Back in the warm kitchen the answering machine clicked on. “We can’t come to the phone right now . . .”   Midge’s voice. Then another. A man this time.
          “Midge Honey, it’s me. Guy . . . you there?”
          There was a pause while he waited for her to pick up.
“I guess you’re out. Look, Midgie, bad news. I’ve got to go away for a while . . . ten days, or even a bit longer. We’ve decided to bring Charles Hudson’s second book out four months earlier than we planned. We need to hit the stores with it while his first blockbuster’s still in everyone’s minds. Anyway, Charles wants me go to his place in Vancouver and edit the book with him. I’m going late this afternoon. He won’t deal with anyone else. Says he wants the organ-grinder, not the monkey. Cheeky bastard. I’m flattered, but it’s a pain in the butt; there’s too much going on here in New York.”
          Guy paused for breath. “Hey, things are really buzzing here. I’ll call later. Love you.”
Back in the apple store, Midge noticed that the flashlight batteries were fading, and in a minute or two the light was no more than a watery yellow glow. Still on her knees, she groped in shallow space between the rough concrete floor and the lower bunk. She simply had to find that doorknob. The light was even weaker now, but she let out a hysterical laugh as her hand closed over something small and round. She had it! Dragging it out from under the bunk she examined the object in the last of the light. A child’s ball, that must have lain there for nine or ten years.
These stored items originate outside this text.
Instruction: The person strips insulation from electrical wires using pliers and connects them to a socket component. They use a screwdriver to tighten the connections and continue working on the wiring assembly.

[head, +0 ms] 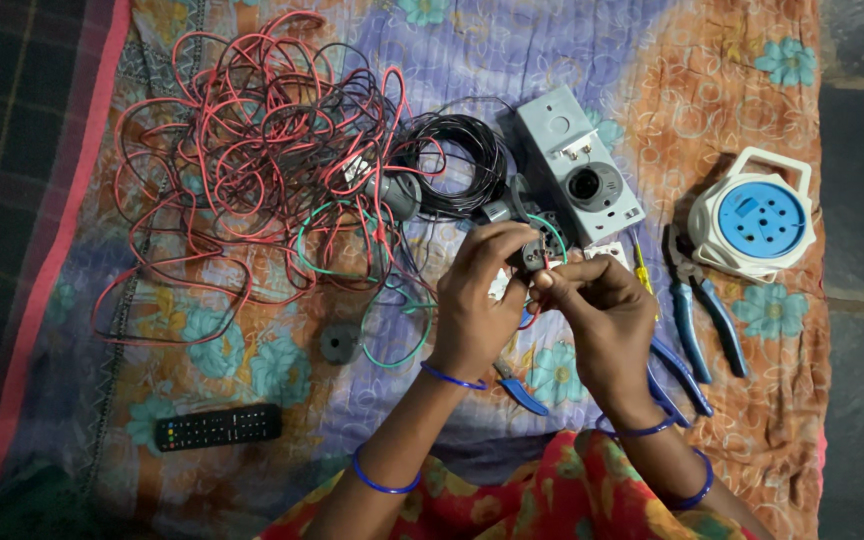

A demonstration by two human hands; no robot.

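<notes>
Hands meet at the centre of the head view: the left hand (479,300) is closed around a small dark electrical fitting (533,255), and the right hand (607,315) pinches at its lower edge with fingertips drawn together, a red lead running into it. The fitting sits just below the grey switch box (577,165), close to it. By my reading the wiring is midway: leads reach the fitting, but the box lies open-faced and the great tangle of red and black wire (262,160) is unsorted, a black coil (462,160) beside it. Blue-handled pliers (697,320) wait right of the hands, a white and blue extension reel (752,215) beyond, a black remote (218,427) lower left. All of it lies on a floral patchwork cloth (742,90) spread over a dark floor; little else of the room shows.
</notes>
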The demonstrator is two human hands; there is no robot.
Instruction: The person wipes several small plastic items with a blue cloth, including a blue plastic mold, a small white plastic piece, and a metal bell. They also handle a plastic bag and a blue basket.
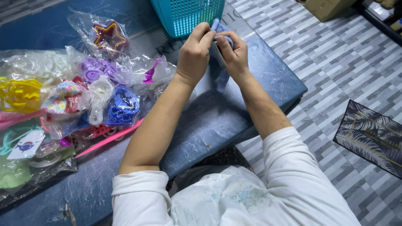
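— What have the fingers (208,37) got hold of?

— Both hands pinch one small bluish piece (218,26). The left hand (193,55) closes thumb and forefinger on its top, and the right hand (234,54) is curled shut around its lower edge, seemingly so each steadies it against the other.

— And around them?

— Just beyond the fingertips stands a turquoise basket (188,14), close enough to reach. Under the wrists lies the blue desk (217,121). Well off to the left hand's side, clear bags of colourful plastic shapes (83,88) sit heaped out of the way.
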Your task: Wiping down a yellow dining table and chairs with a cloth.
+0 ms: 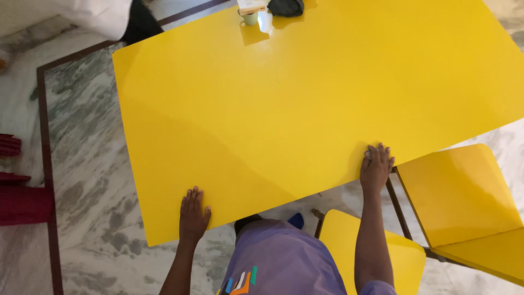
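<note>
A large yellow table (305, 93) fills most of the head view, seen from above and slanted. My left hand (193, 215) rests palm down on its near edge toward the left corner, fingers together and flat. My right hand (375, 166) lies flat on the near edge further right, a ring on one finger. Neither hand holds anything. My purple shirt (275, 259) shows at the bottom between my arms.
A yellow chair (464, 202) stands at the right, a second yellow seat (371, 254) under my right arm. A small cup (250, 16) and a dark object (285, 6) sit at the table's far edge. Marble floor with a dark border strip lies at the left, with red cloth (16, 191).
</note>
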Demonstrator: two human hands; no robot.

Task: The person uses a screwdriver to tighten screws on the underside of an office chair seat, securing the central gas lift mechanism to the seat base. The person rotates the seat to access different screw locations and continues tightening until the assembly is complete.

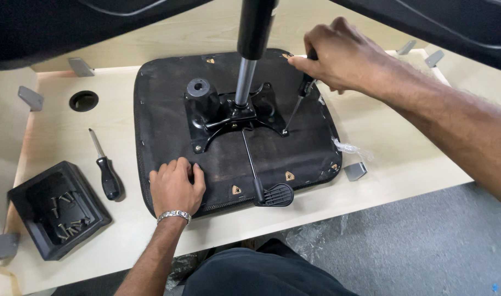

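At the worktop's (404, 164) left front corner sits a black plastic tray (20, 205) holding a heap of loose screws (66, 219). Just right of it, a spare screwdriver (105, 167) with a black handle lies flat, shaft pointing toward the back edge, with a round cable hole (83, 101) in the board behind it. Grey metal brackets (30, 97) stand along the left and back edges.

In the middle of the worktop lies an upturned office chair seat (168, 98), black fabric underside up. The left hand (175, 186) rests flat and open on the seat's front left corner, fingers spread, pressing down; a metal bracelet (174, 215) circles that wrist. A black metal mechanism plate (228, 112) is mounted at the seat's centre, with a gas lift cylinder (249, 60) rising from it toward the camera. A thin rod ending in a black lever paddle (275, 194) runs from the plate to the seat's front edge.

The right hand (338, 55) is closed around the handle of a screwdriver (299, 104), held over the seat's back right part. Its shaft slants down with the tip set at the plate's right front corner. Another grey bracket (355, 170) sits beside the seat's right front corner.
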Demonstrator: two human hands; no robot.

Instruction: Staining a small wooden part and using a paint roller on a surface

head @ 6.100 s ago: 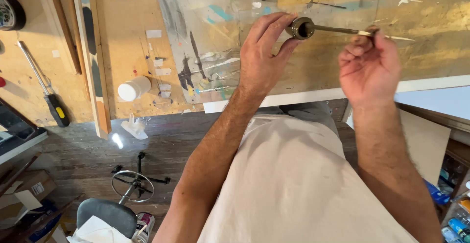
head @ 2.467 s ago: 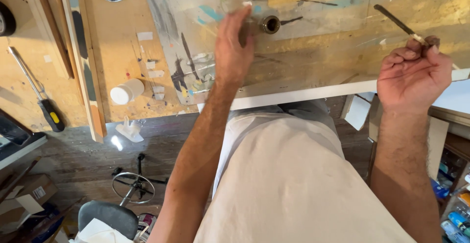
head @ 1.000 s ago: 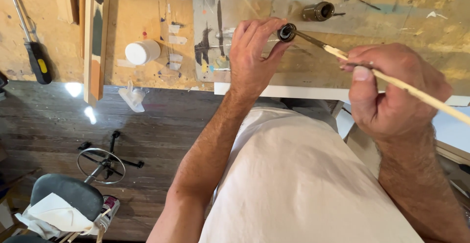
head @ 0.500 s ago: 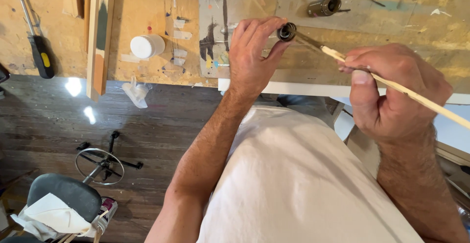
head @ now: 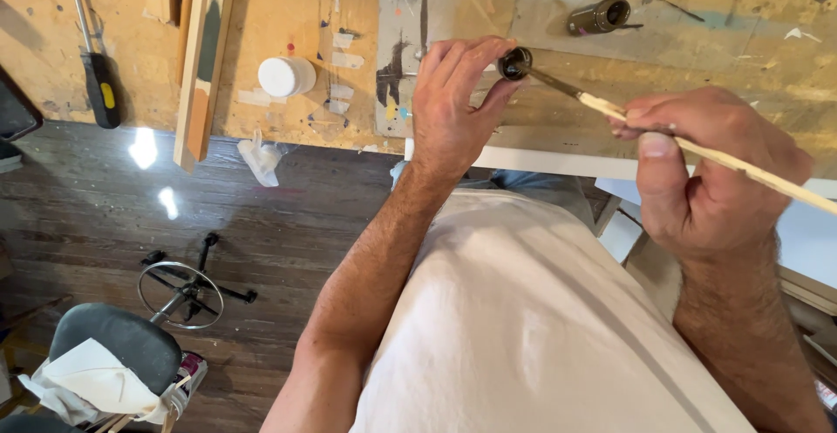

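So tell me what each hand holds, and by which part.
Left hand: small dark bottle, fingers around its body. Right hand: thin brush, pinched along its pale handle.

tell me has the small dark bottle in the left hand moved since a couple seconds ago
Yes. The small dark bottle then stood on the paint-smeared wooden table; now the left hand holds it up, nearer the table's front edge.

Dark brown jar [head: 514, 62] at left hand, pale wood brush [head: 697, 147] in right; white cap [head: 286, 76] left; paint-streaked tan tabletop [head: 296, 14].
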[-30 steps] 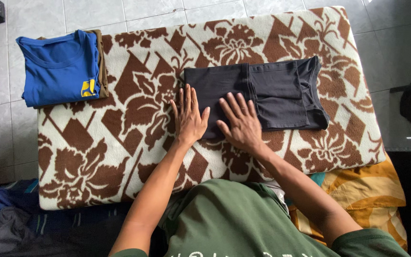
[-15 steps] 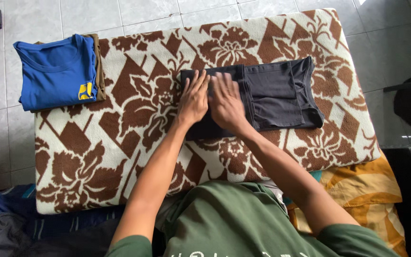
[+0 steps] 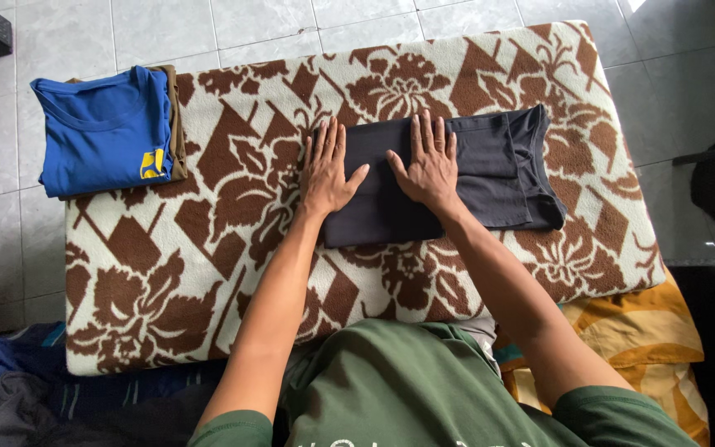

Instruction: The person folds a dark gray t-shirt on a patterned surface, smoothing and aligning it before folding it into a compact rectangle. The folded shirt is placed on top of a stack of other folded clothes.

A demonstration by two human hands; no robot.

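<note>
- both your arms reach straight forward from your green shirt (image 3: 391, 389), forearms bare, wrists nearly level with the surface.
- your left hand (image 3: 327, 172) lies palm down, fingers spread a little and pointing away from you, thumb angled toward the other hand.
- it rests on the left edge of the black shirt (image 3: 490, 170), with the outer fingers over the blanket (image 3: 233, 248) just beside that edge.
- your right hand (image 3: 429, 164) is also flat and palm down, fingers fanned and straight, thumb pointing toward your left hand.
- it presses on the middle of the black shirt, wholly on the fabric.
- neither hand grips anything; both are open wide and flat, and the two thumbs are near each other but apart.
- the black shirt lies folded into a long strip across the middle of the brown and cream flowered blanket, its neck end to your right.
- the blanket covers a low pad on the tiled floor (image 3: 291, 25).
- a folded blue shirt (image 3: 101, 132) sits at the far left corner of the blanket, on top of a brown garment (image 3: 177, 116), well apart from your hands.
- an orange cloth (image 3: 639, 331) shows under the blanket's near right corner.
</note>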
With a frustrated whine she hurled the ball back into the shadows.
          By now the flashlight was dead, and still on her knees in the blackness Midge began to cry, her body shaking, partly with fear, but also because of the cold in this dark underground place. Where was that doorknob?  Almost certainly it was farther into that narrow space under the bunk than she could reach? She rose to her feet and, with the hesitancy of a child waking in a dark, strange room, groped around her until, in a corner, she knocked something over. An old garden hoe. She poked its handle under the bunk, waving it to sweep out any other object that might be lying there, but there was nothing. Midge turned slowly and repeated the sweep under the other bunk, finding only the dried-up fur and little bones of some long-dead animal.
          Tears streamed down her face as she crouched on the bottom bunk. Maybe there hadn’t been any doorknob for years. Guy probably knew this, and had learned how to open the door from outside without pulling out the rod that would normally have had a knob at each end of it. He’d never had any reason to open or close the door from the inside, so had never got around to mending it.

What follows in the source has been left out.